Residential real estate in Manhattan is arguably among the most coveted real estate in the world. It is a small island, in the commercial heart of one of the world’s largest, most affluent, and most powerful cities.
So, obviously, investing in Manhattan real estate is a great investment, right? If someone bought some residential real estate in Manhattan 100 years ago, they would have made a fortune on it by today, right?
Wrong.
The best real estate on Earth can’t compete with gold as an investment
In fact, residential real estate in Manhattan has increased
nominally in price by ~10,000% in the last 100 years. That sounds impressive – until one learns that virtually all of that price increase has been
inflation.
Manhattan real estate hasn’t gotten 100 times more valuable over the last 100 years. Rather, the U.S. dollar (in which those real estate prices are denominated) has lost 99% of its value over that period of time.

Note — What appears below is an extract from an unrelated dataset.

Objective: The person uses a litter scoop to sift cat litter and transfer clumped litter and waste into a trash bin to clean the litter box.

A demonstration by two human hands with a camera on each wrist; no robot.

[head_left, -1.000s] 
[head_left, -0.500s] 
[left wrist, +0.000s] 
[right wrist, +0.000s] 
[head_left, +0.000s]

This can be easily illustrated.
The price of gold has also increased by roughly 10,000% over the last 100 years. The gold hasn’t gotten any more “valuable”. It’s the same metal. Rather, the U.S. dollars used to buy that gold have lost 99% of their value.
In fact, if we price Manhattan real estate in gold, we discover that over a span of 100 years,
the price of Manhattan real estate in real money (gold) has only increased by 25%.
Let’s put this another way. A hundred years ago, a wealthy investor is deciding on a long-term investment for their newborn grandchild.
The investor is trying to decide between gold and Manhattan real estate. If the investor opted for real estate instead of gold, then over the next 100 years, his/her grandchild would have netted
a gross return on investment of 0.25% per year versus simply holding gold.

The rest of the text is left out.